Było około godziny 12.00, kiedy wyszliśmy z domu, aby odebrać dziewczyny z lotniska. Gdy czekaliśmy, Ash i Calum praktycznie potrafi kiwanie na swoich miejscach będąc podekscytowani widokiem swoich dziewczyn.

Minęło kilka minut i wreszcie je zobaczyliśmy. Ashton wstał i podbiegł do Bryany i prawie zgniótł ją w uścisku, podczas gdy Calum podniósł Dani i obrócił ją dookoła.

-Minęły tylko dwa tygodnie - Michael Przewrócił oczami ale po chwili się uśmiechnął.

Dani mnie przytuliła, a potem Bryana.
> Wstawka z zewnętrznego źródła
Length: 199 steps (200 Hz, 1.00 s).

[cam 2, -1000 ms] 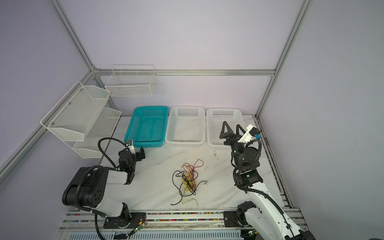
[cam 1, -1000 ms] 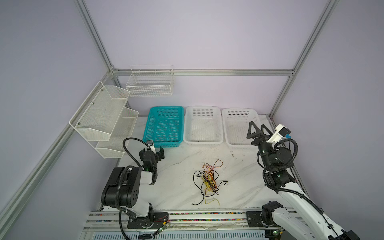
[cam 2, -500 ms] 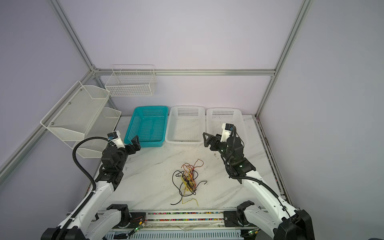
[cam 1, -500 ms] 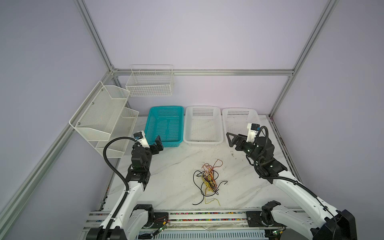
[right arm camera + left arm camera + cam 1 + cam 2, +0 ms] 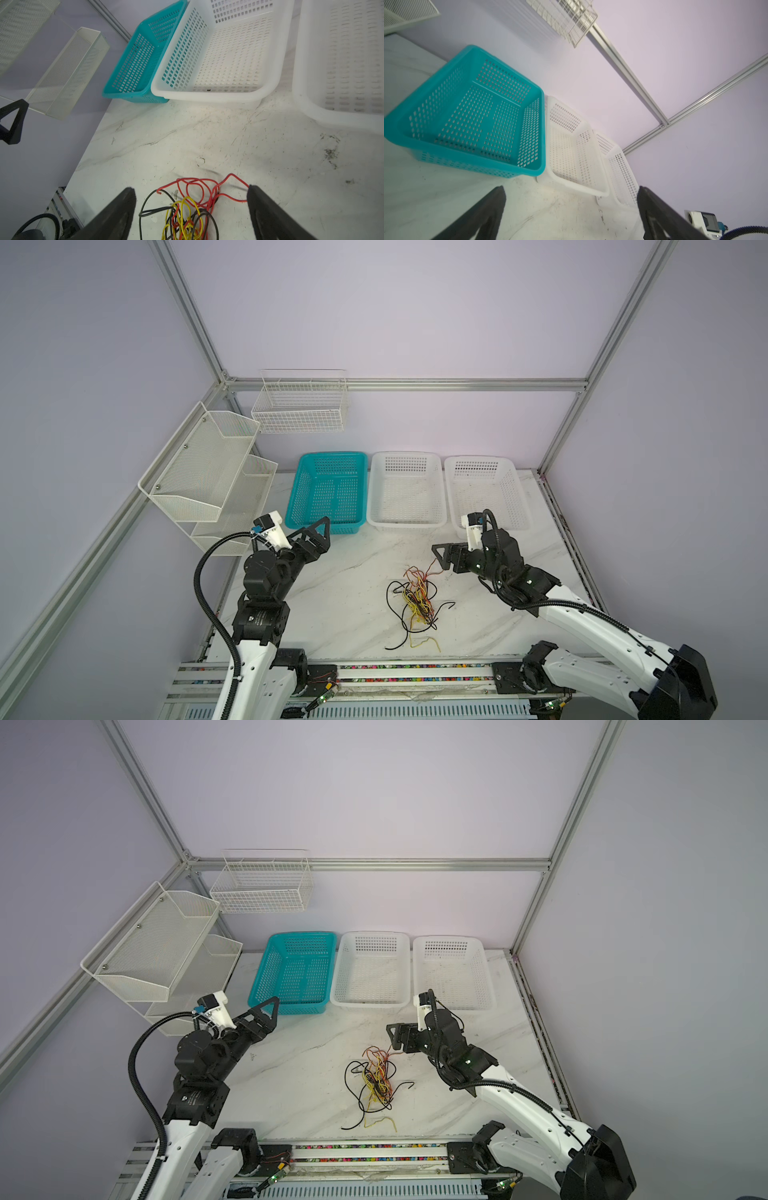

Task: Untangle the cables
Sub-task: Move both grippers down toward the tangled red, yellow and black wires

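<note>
Both arms had swung forward since a second earlier. Over the desk (image 5: 332, 605), the left gripper (image 5: 318, 536) hung wide open near the teal basket (image 5: 332, 455); the right gripper (image 5: 191, 193), jaws apart, hovered beside the tangled cables (image 5: 415, 598) mid-desk.

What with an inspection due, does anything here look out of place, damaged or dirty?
Only the cables stand out: black, yellow and red strands knotted in one heap on the table. Dark scuff marks dirty the marble near the right white basket. Nothing looks broken.

Cables (image 5: 415, 605) heaped on table (image 5: 332, 605); baskets (image 5: 407, 524) rowed behind; right claw (image 5: 439, 558) just beside, left claw (image 5: 323, 536) well apart.
</note>
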Each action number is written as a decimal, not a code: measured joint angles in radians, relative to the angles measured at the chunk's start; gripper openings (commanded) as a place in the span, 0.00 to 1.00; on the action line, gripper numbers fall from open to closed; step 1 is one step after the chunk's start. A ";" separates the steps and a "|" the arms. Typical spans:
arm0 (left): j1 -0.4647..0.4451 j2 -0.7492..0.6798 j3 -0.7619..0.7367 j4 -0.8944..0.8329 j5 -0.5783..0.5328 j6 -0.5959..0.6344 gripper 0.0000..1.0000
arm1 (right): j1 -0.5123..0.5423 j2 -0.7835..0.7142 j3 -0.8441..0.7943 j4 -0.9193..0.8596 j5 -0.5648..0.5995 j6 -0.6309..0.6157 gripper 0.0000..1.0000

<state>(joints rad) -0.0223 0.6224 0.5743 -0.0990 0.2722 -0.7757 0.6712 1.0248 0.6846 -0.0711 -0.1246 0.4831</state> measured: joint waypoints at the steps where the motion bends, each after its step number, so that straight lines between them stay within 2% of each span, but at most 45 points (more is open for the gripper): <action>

Wkrótce potem, jak wszyscy się przytuliliśmy, zostaliśmy wyprowadzeni, ponieważ byli tu fani i paparazzi. Wsiedliśmy do samochodu i pojechaliśmy do domu.

Po powrocie daliśmy dziewczynom kilka minut na rozpakowanie się i chwilę odpoczynku. Potem wszyscy spotkaliśmy się w salonie i umówiliśmy nadchodzące dni.

-Calum i ja jedziemy do domu jego rodziców. Wrócimy jutro późno - powiedziała Dani.

Tak więc Danielle i Cal nie będą tutaj przez resztę dzisiejszego dnia i większość jutrzejszego, co daje nam czas na zorganizowanie wszystkiego.

-Ja z Daisy jedziemy do szpitala - powiedział Luke.

Dani posłała mi współczujące spojrzenie. Była pierwszą osobą której powiedziałam o Jacobie.

Uścisnęliśmy Cala i Dani, po czym wyszliśmy z Dave'em do piekarni. Musieliśmy tam poczekać kilka minut, aby dokończyli ciasto, spędziliśmy na granie w gry na telefonie Luke'a.

***

-Luke, nie upuść jej - powiedział Irwin, gdy Luke podniósł mnie.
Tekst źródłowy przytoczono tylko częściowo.